YOUR INSTRUCTIONS
Every line from the one containing "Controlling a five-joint" down to the last line of the listing below should be restated exactly, and nothing else.

INFORMATION SHOWN
====================

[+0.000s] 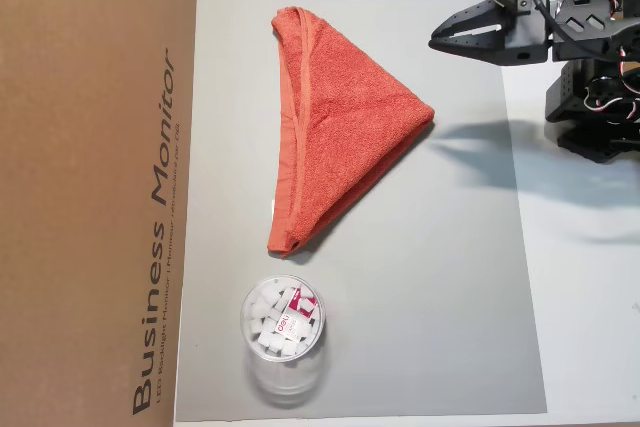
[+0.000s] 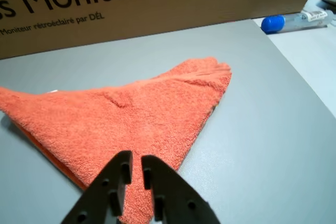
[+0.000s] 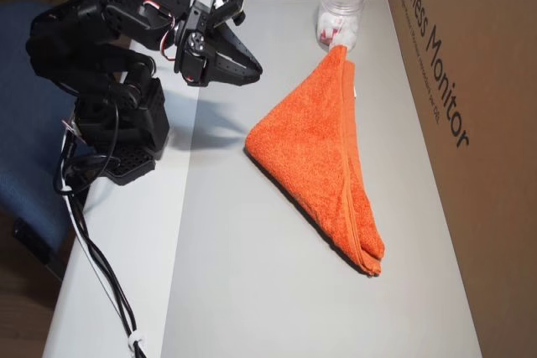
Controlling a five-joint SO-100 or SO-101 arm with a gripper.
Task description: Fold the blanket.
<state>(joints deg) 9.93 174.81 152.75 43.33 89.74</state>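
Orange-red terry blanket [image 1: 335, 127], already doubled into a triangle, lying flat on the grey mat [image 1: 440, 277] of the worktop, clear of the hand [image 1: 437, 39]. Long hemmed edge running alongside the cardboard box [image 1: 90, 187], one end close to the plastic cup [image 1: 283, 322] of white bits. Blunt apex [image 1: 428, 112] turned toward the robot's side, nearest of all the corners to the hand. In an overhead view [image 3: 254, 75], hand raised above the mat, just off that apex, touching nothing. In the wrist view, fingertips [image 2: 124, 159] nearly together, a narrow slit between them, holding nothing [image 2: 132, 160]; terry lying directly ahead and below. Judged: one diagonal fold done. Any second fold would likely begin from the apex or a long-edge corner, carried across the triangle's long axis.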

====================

WRITTEN RESPONSE
Controlling a five-joint SO-100 or SO-101 arm with a gripper.
Task description: Fold the blanket.
<state>(joints deg) 9.93 174.81 152.75 43.33 89.74</state>
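Orange-red terry blanket [image 1: 335, 127], already doubled into a triangle, lying flat on the grey mat [image 1: 440, 277] of the worktop, clear of the hand [image 1: 437, 39]. Long hemmed edge running alongside the cardboard box [image 1: 90, 187], one end close to the plastic cup [image 1: 283, 322] of white bits. Blunt apex [image 1: 428, 112] turned toward the robot's side, nearest of all the corners to the hand. In an overhead view [image 3: 254, 75], hand raised above the mat, just off that apex, touching nothing. In the wrist view, fingertips [image 2: 124, 159] nearly together, a narrow slit between them, holding nothing [image 2: 132, 160]; terry lying directly ahead and below. Judged: one diagonal fold done. Any second fold would likely begin from the apex or a long-edge corner, carried across the triangle's long axis.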

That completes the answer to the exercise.